We went off syllabus and looked at paddle length and grip.  I have a very very short paddle (185cm) because it gives the high cadence and agility needed for freestyle but a more normal white water paddler will use a longer paddle (190 to 210cm) for more power on the stroke as well as being able to reach maybe a boof which needs to be lower down.  A WW or flat water racer will use a longer one still but that’s far too tiring for general WW boats.

We looked at swimming over a current, this just needs a powerful front crawl.  Any corkscrew is only if you don’t have the power to get over an eddy line. We moved to a faster rapid where the best technique to get across was a jump then swim.  This depends on being able to know you’re not jumping into any rocks.  The syllabus says you need to cover your face and crotch but it’s best to look like superman cos that’s cool.

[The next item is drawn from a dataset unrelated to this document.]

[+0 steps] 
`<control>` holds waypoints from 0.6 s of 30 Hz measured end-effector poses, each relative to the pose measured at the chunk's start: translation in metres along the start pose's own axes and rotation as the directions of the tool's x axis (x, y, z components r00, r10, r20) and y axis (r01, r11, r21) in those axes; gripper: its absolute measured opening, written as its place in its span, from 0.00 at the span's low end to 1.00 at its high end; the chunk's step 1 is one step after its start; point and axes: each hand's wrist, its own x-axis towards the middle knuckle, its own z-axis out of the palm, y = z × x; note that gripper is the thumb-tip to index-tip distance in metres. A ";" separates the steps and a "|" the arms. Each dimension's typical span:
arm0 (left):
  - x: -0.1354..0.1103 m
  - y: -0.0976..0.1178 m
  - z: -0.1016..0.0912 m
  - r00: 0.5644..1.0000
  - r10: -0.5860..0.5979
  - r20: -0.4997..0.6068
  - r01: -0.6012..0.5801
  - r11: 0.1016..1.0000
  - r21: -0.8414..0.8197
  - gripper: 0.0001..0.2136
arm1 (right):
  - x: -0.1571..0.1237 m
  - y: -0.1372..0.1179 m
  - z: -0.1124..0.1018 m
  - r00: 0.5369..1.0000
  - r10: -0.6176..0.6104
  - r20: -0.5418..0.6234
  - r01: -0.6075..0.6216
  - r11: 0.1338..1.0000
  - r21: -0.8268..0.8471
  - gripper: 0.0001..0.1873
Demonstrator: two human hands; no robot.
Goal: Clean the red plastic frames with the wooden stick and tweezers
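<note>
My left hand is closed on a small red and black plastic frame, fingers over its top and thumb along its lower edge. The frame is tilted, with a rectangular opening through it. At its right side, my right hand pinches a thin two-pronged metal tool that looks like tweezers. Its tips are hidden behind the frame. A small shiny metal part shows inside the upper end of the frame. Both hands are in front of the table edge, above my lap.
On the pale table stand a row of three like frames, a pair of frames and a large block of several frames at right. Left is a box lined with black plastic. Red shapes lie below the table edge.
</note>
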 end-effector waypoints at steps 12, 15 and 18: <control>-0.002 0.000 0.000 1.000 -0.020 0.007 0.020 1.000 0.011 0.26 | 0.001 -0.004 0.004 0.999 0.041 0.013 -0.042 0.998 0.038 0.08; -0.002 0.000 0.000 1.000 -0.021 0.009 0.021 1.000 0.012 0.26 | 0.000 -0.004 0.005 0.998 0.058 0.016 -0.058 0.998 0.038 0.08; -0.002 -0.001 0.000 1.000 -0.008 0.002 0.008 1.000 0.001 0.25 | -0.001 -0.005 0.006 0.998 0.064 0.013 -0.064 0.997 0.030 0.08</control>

We looked at picking people up with a throwline.  It is often easier to try to bring them in direct towards you than to pendulum them downstream of you as that exerts greater force on your line.  We looked at live bait too where one person is attached to the throw line by their harness and jumps in to catch someone else, this needs some coordination such as who is holding the extra line to be released on jumping.  For extra speed consider just walking or running away from the river when pulling someone/thing.  We looked at picking up kit from the river including lots of live bait jumping.

On day 2 we made a synch for picking people out the river, two throwlines attached in a circle.  One way is both bags on either side, another way is both bags on one side. It’s faffy and the casualty will not make it easy because they’ll be panicking and it only works over a short distance.  But it might be useful.

We looked at in river rescues placing a person in the river using two throwlines on each bank and the person attached from the harness to both lines on a pendulum, Y and X formation.  It’s hard work and needs coordination.

We did a scenario with walking wounded helping them cross a river on a dual rope pendulum setup and moving them across rocky terrain.  It’s hard work.

The idea that you should hold a throwline with a grip of thumbs towards you is probably nonsense, use the best grip possible.

To take my WW river paddling to a decent next level I need to get a new dry suit (current one is 3.5 years old and reliably leaks all over), a new paddle (current one too short) and a new boat (currently I borrow broken club ones). When Brexit happens and the pound collapses I will be able to afford all this.